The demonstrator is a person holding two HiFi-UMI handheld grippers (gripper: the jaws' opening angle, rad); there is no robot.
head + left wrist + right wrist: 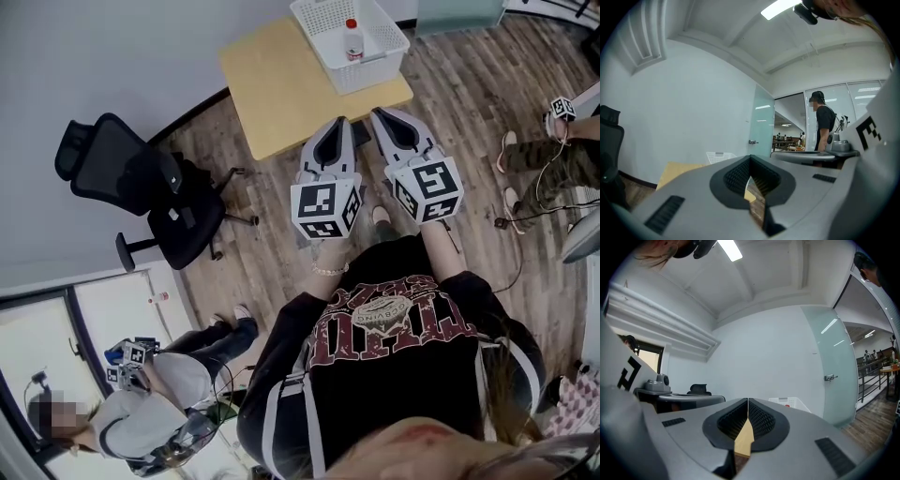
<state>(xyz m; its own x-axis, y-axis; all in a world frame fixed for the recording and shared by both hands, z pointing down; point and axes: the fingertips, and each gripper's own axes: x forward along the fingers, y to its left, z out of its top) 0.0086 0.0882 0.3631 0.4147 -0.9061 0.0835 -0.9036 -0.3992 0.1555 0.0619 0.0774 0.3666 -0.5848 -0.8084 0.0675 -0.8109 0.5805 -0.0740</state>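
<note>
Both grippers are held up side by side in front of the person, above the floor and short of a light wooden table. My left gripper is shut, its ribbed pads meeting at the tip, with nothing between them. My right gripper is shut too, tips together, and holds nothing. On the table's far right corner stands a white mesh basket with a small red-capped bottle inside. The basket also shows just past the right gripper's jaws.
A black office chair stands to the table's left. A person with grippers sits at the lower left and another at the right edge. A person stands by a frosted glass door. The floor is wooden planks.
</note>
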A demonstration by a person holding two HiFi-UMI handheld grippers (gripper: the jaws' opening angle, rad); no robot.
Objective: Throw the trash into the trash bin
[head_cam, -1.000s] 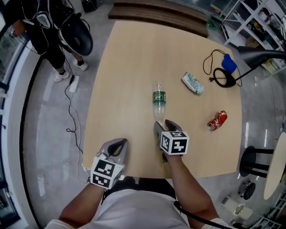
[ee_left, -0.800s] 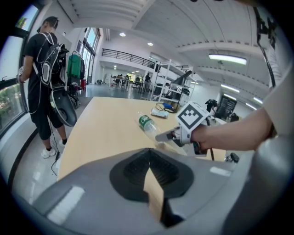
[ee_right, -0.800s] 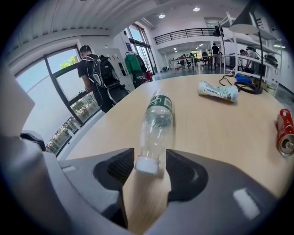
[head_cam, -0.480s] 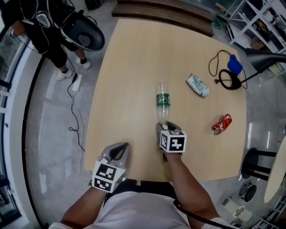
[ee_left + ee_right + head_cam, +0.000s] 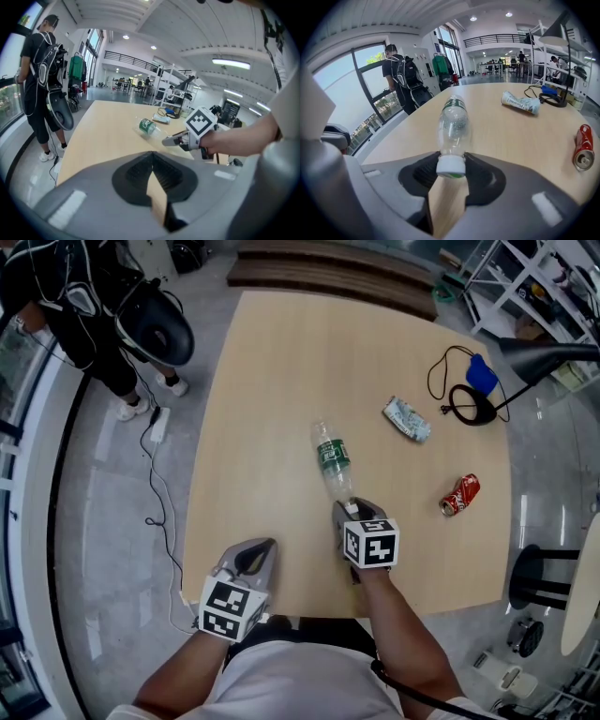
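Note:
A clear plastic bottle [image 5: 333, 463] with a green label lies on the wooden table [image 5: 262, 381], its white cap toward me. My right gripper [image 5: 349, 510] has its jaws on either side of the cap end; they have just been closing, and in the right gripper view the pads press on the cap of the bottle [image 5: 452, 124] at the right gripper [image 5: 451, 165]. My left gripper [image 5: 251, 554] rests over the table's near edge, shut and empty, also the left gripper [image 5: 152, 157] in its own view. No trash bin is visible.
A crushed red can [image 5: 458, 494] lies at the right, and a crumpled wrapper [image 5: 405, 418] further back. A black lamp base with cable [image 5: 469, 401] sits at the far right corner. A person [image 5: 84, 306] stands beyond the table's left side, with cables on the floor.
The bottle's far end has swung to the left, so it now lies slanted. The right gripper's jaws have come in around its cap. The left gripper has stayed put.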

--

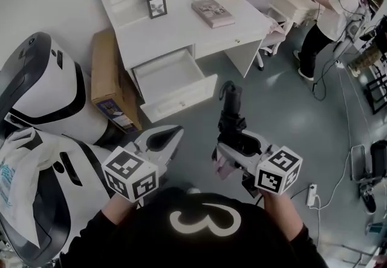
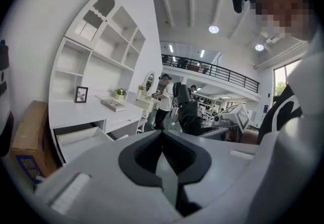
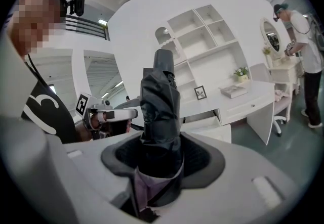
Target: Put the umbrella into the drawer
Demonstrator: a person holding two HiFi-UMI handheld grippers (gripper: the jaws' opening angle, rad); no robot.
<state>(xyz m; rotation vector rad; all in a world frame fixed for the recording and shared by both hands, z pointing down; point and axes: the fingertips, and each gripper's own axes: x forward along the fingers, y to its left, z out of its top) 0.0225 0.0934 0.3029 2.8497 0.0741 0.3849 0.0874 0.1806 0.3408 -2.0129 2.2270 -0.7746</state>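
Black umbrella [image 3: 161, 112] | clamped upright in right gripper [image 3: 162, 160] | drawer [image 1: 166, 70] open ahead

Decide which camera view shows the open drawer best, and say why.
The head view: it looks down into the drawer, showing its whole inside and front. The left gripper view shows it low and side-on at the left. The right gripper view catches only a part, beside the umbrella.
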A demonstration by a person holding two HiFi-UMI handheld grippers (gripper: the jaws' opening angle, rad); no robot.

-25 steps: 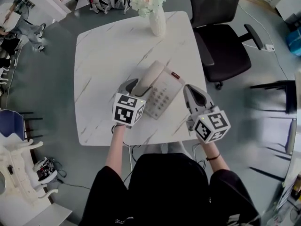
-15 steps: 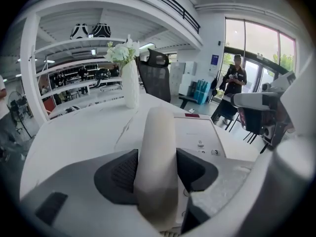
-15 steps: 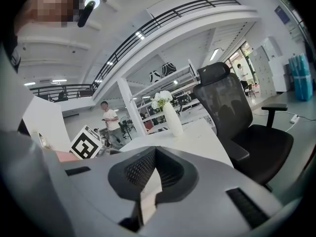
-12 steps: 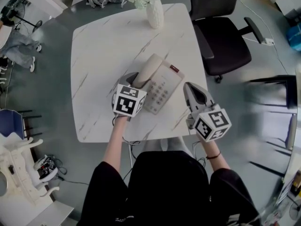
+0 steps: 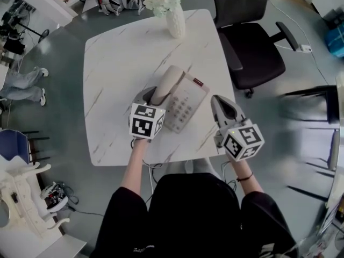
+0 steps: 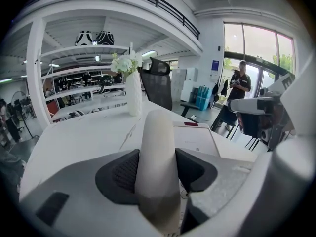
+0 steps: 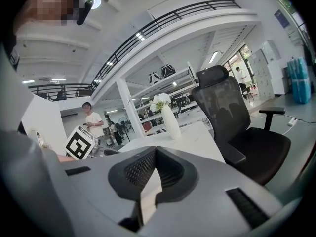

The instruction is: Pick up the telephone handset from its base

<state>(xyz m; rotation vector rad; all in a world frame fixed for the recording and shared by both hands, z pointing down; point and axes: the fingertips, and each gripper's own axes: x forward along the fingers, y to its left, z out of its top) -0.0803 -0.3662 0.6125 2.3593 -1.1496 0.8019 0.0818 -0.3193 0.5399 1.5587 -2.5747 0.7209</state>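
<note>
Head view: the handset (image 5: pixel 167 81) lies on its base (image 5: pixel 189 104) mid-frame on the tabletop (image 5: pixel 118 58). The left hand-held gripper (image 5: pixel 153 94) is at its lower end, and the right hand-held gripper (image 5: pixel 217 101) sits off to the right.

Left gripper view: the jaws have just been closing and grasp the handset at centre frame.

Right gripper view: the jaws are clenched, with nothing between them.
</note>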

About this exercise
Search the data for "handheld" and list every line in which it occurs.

Answer section
The demonstrator is a person holding two HiFi-UMI handheld grippers (gripper: the jaws' opening angle, rad); there is no robot.
A demonstration by a person holding two HiFi-UMI handheld grippers (gripper: the jaws' opening angle, rad); no robot.
Demonstrator: a person holding two HiFi-UMI handheld grippers (gripper: the jaws' opening angle, rad); no robot.
A demonstration by a person holding two HiFi-UMI handheld grippers (gripper: the jaws' opening angle, rad); no robot.

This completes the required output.